Posted on: Tuesday, 2 November 2004, 09:00 CST

REMICADE (infliximab), the only biologic approved for the treatment of Crohn's disease, was found to reduce pain associated with the disease. According to a new sub-analysis from the ACCENT I (A Crohn's disease Clinical trial Evaluating infliximab in a New long-term Treatment regimen) trial patients who received a three-dose induction regimen of REMICADE experienced a significantly greater reduction in pain as assessed by four different pain questions after ten weeks, compared with patients who received a single dose of REMICADE.

REMICADE is the only biologic indicated for reducing signs and symptoms and inducing and maintaining clinical remission in patients with moderately-to-severely active Crohn's disease who have had an inadequate response to conventional therapy. REMICADE is also indicated for reducing the number of draining enterocutaneous and rectovaginal fistulas and maintaining fistula closure in patients with fistulizing Crohn's disease.

"In previous analyses of ACCENT I and ACCENT II, REMICADE has been shown to have an impact on the reduction or elimination of steroid usage associated with Crohn's disease, mucosal healing, even a reduction in the need for surgeries and hospitalizations," said Dr. Gary Lichtenstein, Director of the Center for Inflammatory Bowel Disease, University of Pennsylvania. "This analysis from the ACCENT I trial further examines the benefit of REMICADE to patients with Crohn's disease, with respect to pain measures from indices used to assess this debilitating condition."

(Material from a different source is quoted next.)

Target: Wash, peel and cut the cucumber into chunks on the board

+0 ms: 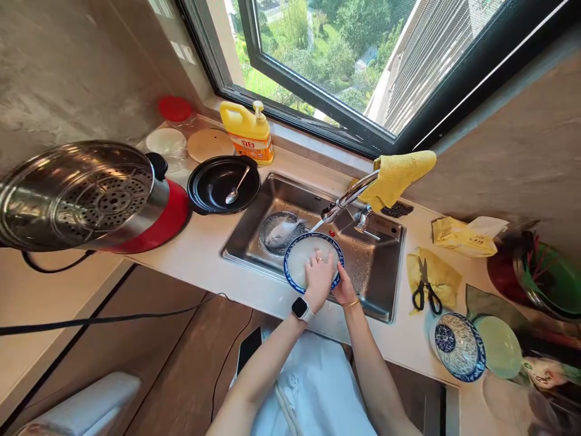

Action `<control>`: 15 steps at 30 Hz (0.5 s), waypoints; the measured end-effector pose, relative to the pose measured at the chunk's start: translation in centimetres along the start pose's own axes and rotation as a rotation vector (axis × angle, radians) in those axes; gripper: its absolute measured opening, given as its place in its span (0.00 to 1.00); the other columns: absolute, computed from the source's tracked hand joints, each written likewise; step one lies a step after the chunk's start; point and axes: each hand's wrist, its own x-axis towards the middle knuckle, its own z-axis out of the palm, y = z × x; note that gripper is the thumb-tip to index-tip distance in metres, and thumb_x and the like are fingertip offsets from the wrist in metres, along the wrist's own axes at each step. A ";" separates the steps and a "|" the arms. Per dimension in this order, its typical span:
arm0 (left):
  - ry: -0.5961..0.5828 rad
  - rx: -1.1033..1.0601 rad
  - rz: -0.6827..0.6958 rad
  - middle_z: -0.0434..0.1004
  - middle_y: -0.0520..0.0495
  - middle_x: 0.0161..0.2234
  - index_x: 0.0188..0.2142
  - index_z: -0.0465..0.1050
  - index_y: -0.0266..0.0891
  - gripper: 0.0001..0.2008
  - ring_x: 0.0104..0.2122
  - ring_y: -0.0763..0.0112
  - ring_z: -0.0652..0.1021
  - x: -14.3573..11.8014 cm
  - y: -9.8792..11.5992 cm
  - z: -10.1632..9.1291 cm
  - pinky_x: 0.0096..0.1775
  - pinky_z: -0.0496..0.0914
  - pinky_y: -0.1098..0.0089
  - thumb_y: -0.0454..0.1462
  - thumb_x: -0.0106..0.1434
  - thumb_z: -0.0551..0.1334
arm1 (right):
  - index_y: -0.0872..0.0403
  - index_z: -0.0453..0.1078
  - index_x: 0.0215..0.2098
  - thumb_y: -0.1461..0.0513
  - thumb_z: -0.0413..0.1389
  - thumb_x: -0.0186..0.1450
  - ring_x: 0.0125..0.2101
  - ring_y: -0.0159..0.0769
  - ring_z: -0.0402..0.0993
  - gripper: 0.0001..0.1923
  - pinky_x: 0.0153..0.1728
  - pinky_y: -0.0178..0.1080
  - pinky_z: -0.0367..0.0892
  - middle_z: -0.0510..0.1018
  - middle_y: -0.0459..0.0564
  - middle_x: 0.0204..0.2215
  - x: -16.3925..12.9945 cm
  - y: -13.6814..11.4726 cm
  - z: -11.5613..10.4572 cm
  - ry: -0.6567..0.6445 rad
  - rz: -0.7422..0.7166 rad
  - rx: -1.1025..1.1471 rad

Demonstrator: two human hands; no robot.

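Over the front of the sink [381,297], a bowl [336,247] with a blue patterned rim holds cloudy whitish contents. My left hand [319,272], wearing a watch and a ring, reaches into it with fingers a little apart; the fingertips are partly hidden in the contents. At the bowl's right edge, my right hand [345,287] grips the rim. The faucet [338,207] runs a thin stream of water just behind the bowl. Left of it, a round see-through container [267,242] in the sink has something silvery white inside.
A black pan [200,188] with a spoon [233,195], a yellow detergent jug [249,136] and a steamer pot [158,218] stand left. A yellow cloth [394,178] hangs on the faucet. Scissors [425,290], a patterned bowl [459,346] and a green bowl [502,348] lie right.
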 end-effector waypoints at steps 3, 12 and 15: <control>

REMICADE is a monoclonal antibody that specifically targets and binds to tumor necrosis factor-alpha (TNF-alpha) on the cell membrane and in the blood. Overproduction of TNF-alpha is believed to play a role in rheumatoid arthritis (RA) and Crohn's disease (CD) and in a wide range of Immune-Mediated Inflammatory Disorders (I.M.I.D.) in which REMICADE is currently being studied.

About the ACCENT I Sub-analysis

The ACCENT I Trial randomized 573 moderately-to-severely active CD patients to receive one of three different treatment regimens of REMICADE during the 54-week trial. ACCENT I utilized three composite questionnaires to evaluate disease activity in CD patients. This analysis explored the impact of REMICADE treatment on four pain independent questions (one in each of the CDAI and Inflammatory Bowel Disease Questionnaire (IBDQ), and two in the SF-36), which were compared between the single-dose (5mg/kg IV at week 0) and the 3-dose (5mg/kg at weeks 0, 2 and 6) REMICADE induction regimens.

Among the patients randomized as responders at week 2, the median reduction at week 10 was significantly greater in the 3-dose regimen (p (less than) 0.05) than in the single-dose regimen in abdominal pain and cramps ratings (from the CDAI) over a seven-day period (70 percent vs. 57 percent), in abdominal pain (from the IBDQ) over a one-week period (40 percent vs. 25 percent), in bodily pain (from the SF-36) over four weeks (25 percent vs. 0 percent), and in the extent to which pain interfered with normal work (from the SF-36) over four weeks (33 percent vs. 25 percent). A benefit was also observed when comparing the two groups based on all randomized patients. There was a reduction compared with baseline in each treatment group at weeks 10, 30, and 54 in all four pain measures.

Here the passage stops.